Many states have already outlawed juvenile life without parole sentences, or have no one serving them, according to Human Rights Watch (HRW).

“Commendably, twelve states either forbid JLWOP or presently have no such juvenile offenders that we know of serving that sentence,” says HRW. “The states that currently prohibit JLWOP are: Alaska, Colorado, Kansas, Kentucky, Montana, New Mexico, and Oregon. The states where there are no people known to be serving JLWOP are: Maine, New Jersey, New York, Vermont, and West Virginia. There is also no one known to be serving a JLWOP sentence in the District of Columbia.

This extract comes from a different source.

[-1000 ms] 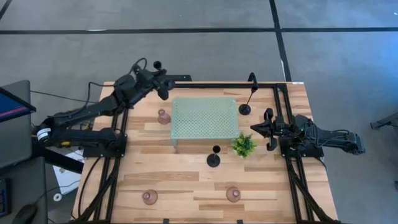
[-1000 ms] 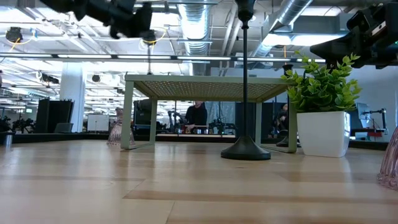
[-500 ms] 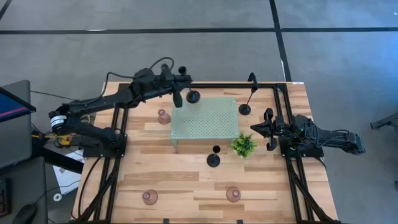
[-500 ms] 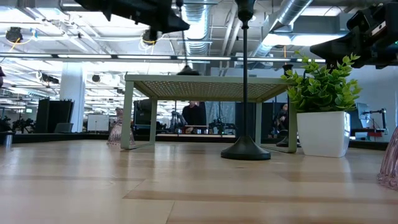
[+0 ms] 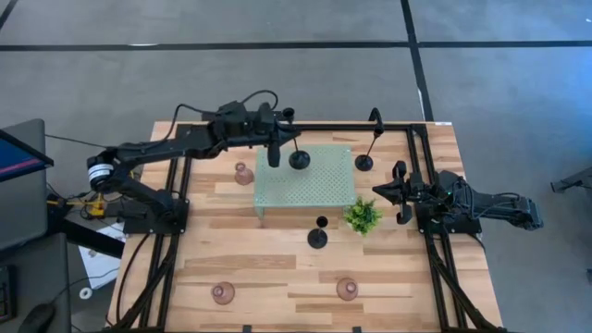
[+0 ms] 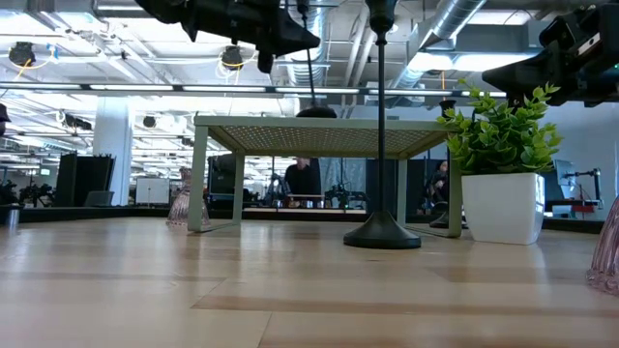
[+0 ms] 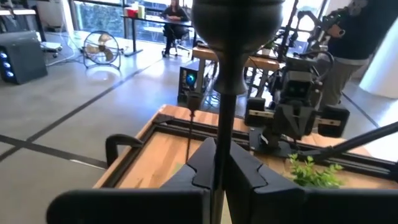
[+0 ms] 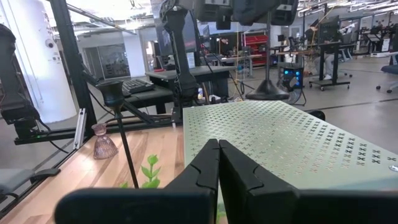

The federal government does sentence youth to LWOP—there are currently at least 36 people serving JLWOP in federal prison.”

Altogether, according to The Juvenile Justice Project of Louisiana, ONE-HALF of states in the country either have abolished JLWOP or have less than 10 individuals serving these sentences.

According to HRW, there were 2,750 individuals serving juvenile life without parole as of 2009.

The map shown, by the national ACLU, shows their distribution by state as of 2007. Pennsylvania, Michigan, Louisiana and California have the highest numbers and rates, with Michigan running second in total numbers, and barely third in per capita rate.

The legal battle California

Senate Bill 9, authored by State Senator Leland Yee, moved to its third reading prior to approval Sept. 2. Most believe it is likely to be approved.

The Huffington Post reported Aug. 17, “According the bill, defendants who were sentenced to life with no parole for a crime committed as a minor would be eligible to apply for a lesser sentence of 25 years to life.

“‘This has been widely called a ‘painfully modest' bill, especially in light of the rest of the world,' Adam Keigwin, Senator Yee's chief of staff, told The Huffington Post. ‘No other country sentences kids to die in prison.'

“If the bill passes, an eligible defendant would need to first serve 15 years before submitting a statement of remorse, as well as evidence supporting work towards rehabilitation. Defendants would have three opportunities to apply. If accepted, a case would then be reviewed and considered for a lesser sentence. As a minimum, defendants would need to serve at least 25 years total, with no exceptions. But the bill would give some defendants the opportunity to someday live outside of prison.”

Yee, who is a child psychologist, said, “The neuroscience is clear – brain maturation continues well through adolescence and thus impulse control, planning, and critical thinking skills are not yet fully developed/ SB 9 reflects that science provides the opportunity for compassion and rehabilitation that we should exercise with minors. SB 9 is not a get-out-of-jail-free card; it is an incredibly modest proposal that respects victims, international law, and the fact that children have a greater capacity for rehabilitation than adults.”

Prosecutors here in Michigan, including Wayne County's Kym Worthy, and Oakland County'sJessica Cooper, testified against earlier bills that were even more stringent than California's. Those bills died in session.

But San Francisco District Attorney George Gascón testified in support of SB 9 at a hearing, saying, “I recognize the ability of young people to reform their behavior and rehabilitated as they mature. SB 9 holds youth responsible for their actions. It creates a rigorous system of check and balances, and provides a limited chance for young offender to prove they have changed – both to a judge and to a parole board.”

Here in Michigan, the hopes of over 350 individuals serving JLWOP, having been repeatedly thwarted at the legislative level, by county prosecutors such as Worthy and Cooper, and by state courts, now rest to a great degree on the speedy progress of Hill v. Snyder in the federal court.